Thursday, September 26, 2013

Rise of the Casual Try-Hard

I've found few labels to apply to my level of MTG interest, but "caual try-hard" might be one of them. Magic pro coverage is pretty fun to watch. But I never suspected casual magic might just be even better, provided the personalities involved have the verbal jabs, witty comebacks and general goofballery to make it interesting.

Tabletop (Wil Wheaton's show) has been great to watch for 2 solid seasons. Now this "Day 9" guy is doing something awesomely similar with Magic. I already checked Youtube, there does not appear to be any earlier Days, Day 9 is the first.

Wednesday, September 25, 2013

Glen More could have been Glen Less



In the past, I've gotten fed up with the constant pursuit for victory points. After playing quite a few games of Glen More, my mind now travels to some of the same places.

Glen More starts out simple enough. You and your fellow clan members are trying to amass territory and produce resources. Every time you play a tile, you get to activate all the surrounding tiles. This generates more resources, or victory points or whatever.
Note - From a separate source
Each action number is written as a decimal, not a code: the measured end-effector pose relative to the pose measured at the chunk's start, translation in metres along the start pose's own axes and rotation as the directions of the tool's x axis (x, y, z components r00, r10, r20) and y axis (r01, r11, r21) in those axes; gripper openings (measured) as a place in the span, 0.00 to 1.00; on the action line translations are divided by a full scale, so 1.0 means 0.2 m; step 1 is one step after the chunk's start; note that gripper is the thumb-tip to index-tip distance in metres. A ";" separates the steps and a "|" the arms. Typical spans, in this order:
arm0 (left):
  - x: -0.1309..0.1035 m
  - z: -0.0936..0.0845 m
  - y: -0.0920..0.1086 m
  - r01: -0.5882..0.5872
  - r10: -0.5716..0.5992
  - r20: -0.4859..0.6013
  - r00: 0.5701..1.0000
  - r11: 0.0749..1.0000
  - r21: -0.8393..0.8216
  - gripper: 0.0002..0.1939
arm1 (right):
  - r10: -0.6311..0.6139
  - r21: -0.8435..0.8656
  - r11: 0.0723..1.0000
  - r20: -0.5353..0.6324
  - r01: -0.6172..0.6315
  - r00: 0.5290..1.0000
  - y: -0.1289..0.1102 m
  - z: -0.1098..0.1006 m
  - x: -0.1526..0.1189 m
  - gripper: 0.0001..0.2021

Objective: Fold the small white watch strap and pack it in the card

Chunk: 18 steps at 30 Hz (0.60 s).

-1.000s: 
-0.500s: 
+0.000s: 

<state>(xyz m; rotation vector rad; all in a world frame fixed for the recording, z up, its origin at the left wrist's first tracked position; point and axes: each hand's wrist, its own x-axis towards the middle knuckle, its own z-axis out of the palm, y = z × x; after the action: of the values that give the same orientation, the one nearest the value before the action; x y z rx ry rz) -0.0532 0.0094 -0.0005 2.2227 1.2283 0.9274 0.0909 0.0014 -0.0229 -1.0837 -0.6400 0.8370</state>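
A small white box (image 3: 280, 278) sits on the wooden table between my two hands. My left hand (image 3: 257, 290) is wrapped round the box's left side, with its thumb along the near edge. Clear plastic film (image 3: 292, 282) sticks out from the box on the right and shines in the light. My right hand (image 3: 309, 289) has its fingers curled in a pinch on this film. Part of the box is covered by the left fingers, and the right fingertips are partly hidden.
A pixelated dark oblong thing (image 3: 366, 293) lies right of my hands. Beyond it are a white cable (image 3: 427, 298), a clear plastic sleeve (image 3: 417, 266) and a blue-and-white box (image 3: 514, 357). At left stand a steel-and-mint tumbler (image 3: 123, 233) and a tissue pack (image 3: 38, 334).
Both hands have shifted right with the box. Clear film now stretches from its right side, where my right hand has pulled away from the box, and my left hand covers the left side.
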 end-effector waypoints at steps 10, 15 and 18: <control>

The tiles are pulled from an every-changed rondel. Grab a tile and a new one shows up at the end of the line. You want to have the fewest number of tiles at the end of the game, so there is a push/pull between sucking up the less valuable tiles your pals didn't want and zooming ahead to grab the really juicy tiles everyone is eyeing.

To stir the tile rondel up a little, there is a little gremlin who steals tiles randomly in the 2/3 player game. This is the fastest and most streamlined "dummy player" I've seen in any game yet and I like the extra chaos it adds.

Finally, there is a cool little market where you can buy and sell your resources. When people buy a certain resource, the price of that resource in the market goes up. When people sell that resource, its price automatically goes down. I like that too!

To get even cooler…one of the tiles you can pick up is a Refinery, and you can activate it to produce whiskey.


How can you not like a game where you spend some of the time trying to out-race your opponents in whiskey production?

The answer is, you can't. I love activating tiles in Glen More. I like making the market go up and down. And I love distilling whiskey. I even like raising cattle and sheep. But the shine is definitely starting to wear off. A lot of the subsequent dullness has to do with the many, many victory point calculations you have to do during the game.


In each of the 3 scoring rounds (yep seen that one before), victory points are awarded by comparing

1) number of chieftains (meeple you reserve off the board)
2) number of tam o' shanties (these are magic hats that also count as chieftains)* 
3) number of whiskey barrels
4) number of unique location cards
5) number of tiles in your tableau (you get negative points for having more tiles than the lowest player)
6) and probably other ones I've forgotten about

You also get victory points during the round by activating buildings like taverns, butchers, markets and such.

And you get victory points AT THE END of the game thanks to special unique location cards.

The end result: Glen More makes you really think in order to figure out who is actually winning this game. And much like 7 Wonders, you probably want to download some kind of "App" to calculate your score so you don't have to.

Sometimes I really miss Settlers of Catan. Roads, Soldiers, Villages, Cities, (does he possibly have a victory point card?), and you are DONE!

Glen More also suffers from another disease epidemic in eurogame circles…the individual player board. Other than competing for tiles, there is nothing you can ever do to affect your fellow players. Each person builds a Alahabra-style kingdom in from of themselves, and just tries to figure out the optimal moves from there.

There really needs to be a game where your tableau has to fight other players tableaus. Then you'd really build them to last! 7 Wonders had wars, so you at least had to watch army build up from your 2 neighbors. Galaxy Trucker is probably the closest, because your tableau is under constant attacks from meteors, slavers, space pirates and the occasional random explosion.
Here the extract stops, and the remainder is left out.